How to Write a Great TV Pilot - Lesson 2: Creating Compelling TV Characters

Note: Arc Studio Pro users can scroll to the bottom to learn how to download a Character Development Worksheet as a note that lives alongside your script. New users can download Arc Studio for free and start writing their pilot today!

With a movie the audience only spends about 2 hours with the characters, but with a TV show the audience comes back episode after episode, potentially spending hundreds of hours with the characters over multiple years. For the audience to invest that kind of time, your show need to have great characters. That starts with a TV pilot where the audience first falls in love with the characters.

But having great characters is not enough. Since TV shows keep going for multiple episodes, and hopefully multiple seasons, you need a lot of stories. One of the primary ways you generate these stories is through your characters.

In this article we're going to explore how you can create great characters for your TV show that will hold the audience's interest and help you generate stories moving forward.

Part 1: Creating Great Characters

You don’t have to make your main characters “likable,” but you do need to write them so the audience likes watching them. Below are some principles to help you accomplish this in your TV pilot.

Make Your Characters Active

Your characters should be actively doing things. Watching characters do things is how we get to know them, because characters are defined by their actions. What they do and how they do it tells us who they are. As we come to know them, we get invested and build a relationship with them. If your characters are just observing the world but not acting on it, your audience will eventually lose interest.

One tip to keep your characters active is to punish them for being passive. If they’re not going to do something, then the world should do something to them. Let me give you an overly elaborate metaphor. Let’s say your character is driving a car and they stop at a stop sign. At this intersection they can turn left, they can go straight, or they can turn right. But if they just sit there in their car, not moving, not making a decision, that’s boring. So have the world do something to them, like have someone rear-end their car.

Have Your Characters Do Things They Care About

But what kind of things should your characters do? Things that they care about. It doesn’t have to be saving the world, it could be something silly, but they have to be invested in it. There’s a Friends episode where they’re just seeing how many times they can catch a ball without dropping it. It’s stupid, but they really care about it. And if your characters care about what they’re doing, the audience is going to be more likely to care.

So think about your main characters. What do they care about? Are they doing things related to that?

External Goals

One way to think about what your characters care about is to think about what they want, and they should want something.

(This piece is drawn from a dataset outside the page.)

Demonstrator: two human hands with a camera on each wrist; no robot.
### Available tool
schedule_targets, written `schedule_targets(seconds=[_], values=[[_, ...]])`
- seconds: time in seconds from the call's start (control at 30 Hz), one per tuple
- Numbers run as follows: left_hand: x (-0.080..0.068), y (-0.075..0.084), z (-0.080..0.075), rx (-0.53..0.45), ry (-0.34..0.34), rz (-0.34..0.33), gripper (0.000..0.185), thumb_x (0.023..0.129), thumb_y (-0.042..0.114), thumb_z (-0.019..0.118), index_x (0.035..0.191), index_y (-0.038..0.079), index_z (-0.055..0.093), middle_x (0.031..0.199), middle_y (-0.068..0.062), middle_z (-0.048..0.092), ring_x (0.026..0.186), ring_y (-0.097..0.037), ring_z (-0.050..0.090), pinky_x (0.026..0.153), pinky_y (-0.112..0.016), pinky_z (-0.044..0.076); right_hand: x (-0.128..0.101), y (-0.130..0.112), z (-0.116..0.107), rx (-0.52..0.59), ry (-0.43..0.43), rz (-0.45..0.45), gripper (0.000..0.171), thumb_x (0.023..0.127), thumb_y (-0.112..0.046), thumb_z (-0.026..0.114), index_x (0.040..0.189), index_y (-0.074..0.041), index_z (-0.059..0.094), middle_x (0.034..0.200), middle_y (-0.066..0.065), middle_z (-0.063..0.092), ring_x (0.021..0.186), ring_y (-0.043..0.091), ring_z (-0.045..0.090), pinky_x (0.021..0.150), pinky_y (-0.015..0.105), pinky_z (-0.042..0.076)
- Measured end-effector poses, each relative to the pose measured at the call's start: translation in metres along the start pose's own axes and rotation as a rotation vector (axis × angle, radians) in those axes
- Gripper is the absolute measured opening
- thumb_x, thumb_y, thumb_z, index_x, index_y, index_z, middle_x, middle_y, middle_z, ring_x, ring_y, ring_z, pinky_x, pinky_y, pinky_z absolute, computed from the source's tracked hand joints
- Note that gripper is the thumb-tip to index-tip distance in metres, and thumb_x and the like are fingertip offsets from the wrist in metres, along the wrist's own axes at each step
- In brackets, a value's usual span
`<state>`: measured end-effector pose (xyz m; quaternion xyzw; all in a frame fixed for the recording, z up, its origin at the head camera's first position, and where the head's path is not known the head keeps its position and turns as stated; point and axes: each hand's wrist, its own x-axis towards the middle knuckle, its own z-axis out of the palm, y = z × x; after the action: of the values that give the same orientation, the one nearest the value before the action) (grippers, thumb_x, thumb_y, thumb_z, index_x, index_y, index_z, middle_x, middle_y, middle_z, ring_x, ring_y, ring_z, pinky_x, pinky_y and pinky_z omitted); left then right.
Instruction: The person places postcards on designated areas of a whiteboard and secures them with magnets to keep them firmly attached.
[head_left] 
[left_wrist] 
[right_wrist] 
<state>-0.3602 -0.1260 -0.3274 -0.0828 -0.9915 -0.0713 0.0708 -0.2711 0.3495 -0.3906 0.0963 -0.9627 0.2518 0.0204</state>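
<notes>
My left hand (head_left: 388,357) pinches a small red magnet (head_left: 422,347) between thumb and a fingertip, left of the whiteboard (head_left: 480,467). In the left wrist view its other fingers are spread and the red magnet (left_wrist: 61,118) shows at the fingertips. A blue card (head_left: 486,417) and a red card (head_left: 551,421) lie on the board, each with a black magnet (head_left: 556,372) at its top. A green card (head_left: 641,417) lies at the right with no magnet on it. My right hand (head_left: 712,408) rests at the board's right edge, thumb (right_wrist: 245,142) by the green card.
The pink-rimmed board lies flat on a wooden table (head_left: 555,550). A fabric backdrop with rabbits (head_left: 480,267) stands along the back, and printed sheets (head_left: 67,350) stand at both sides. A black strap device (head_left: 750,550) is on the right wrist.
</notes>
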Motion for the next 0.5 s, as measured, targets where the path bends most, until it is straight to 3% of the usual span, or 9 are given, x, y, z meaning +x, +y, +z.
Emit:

The thing in their life that they want or are trying to achieve is called their external goal.

External Goal: What your character wants or is trying to achieve.

If they have an external goal, they have something that is driving them. It forces them be active and make the kinds of decisions that will tell us who they are. It also helps to keep them active if there are consequences for failing to achieve their goal. That’s called the stakes, which you learned about in Lesson 1. The stakes are what they gain if they succeed, and what they lose if they fail. If there are stakes, they can’t give up or else they lose something important.

Even if you’re writing a slacker character who is perfectly content with the way things are, you still can have them want something. What they want is… everything to stay the same. And then you can create conflict by changing their world. What do they do now? Can they adapt?

Internal Goals

To take it a step deeper there should be a reason why the characters want their external goal. What’s their underlying motivation? This is called the internal goal.

Internal Goal: The underlying reason why your character is pursuing their external goal.

The external goal is the thing in the world they want, and the internal goal is the emotional or psychological thing that they really need. It’s sometimes called their “hole in the soul.” The missing part of themselves that they need to be complete.

The internal goal of your protagonist is possibly the most important single element of your entire show. It’s the thing your audience will care about the most and identify with the most. The heart of your show is your protagonist coming to terms with whatever their internal goal is. Maybe they achieve that internal goal, or maybe they grow beyond it.

In TV, while the external goal might only last for a season and then change in the next season, the internal goal probably lasts for the entire show. I’ll give you an example. Let’s say your protagonist wants to win the state football championship. That’s their external goal for the first season of your show. But why do they want to win it? Maybe so they’ll earn the love and respect of their father.

So the external goal is to win the championship.

And the internal goal is to win their father’s love and respect.

And then journey of the entire show over multiple seasons might be them realizing that they shouldn’t have to win their father’s love and respect, and instead they need to love and respect themselves.

Using This In Your Script

How do you as the writer use what I’m talking about in your pilot script?

  1. Make the external goal clear in the pilot script.
  2. Show the audience the internal goal.
  3. Start your protagonist on their journey toward their goals in the pilot.

First, figure out what your character wants, their external goal, and make sure that is clear to the audience. That’s the what.

Second, then on a deeper level, show the audience the internal goal. That’s the why. This internal goal doesn’t have to be explicitly stated, in fact the protagonist might not even know it about themselves. But the audience should be able to feel it. If we use the earlier example of the football player, you could show his internal goal by making him scoring the winning touchdown in a game. He should feel happy after winning the game, but he’s not because his dad didn’t see it. Through that the audience can see what he really wants.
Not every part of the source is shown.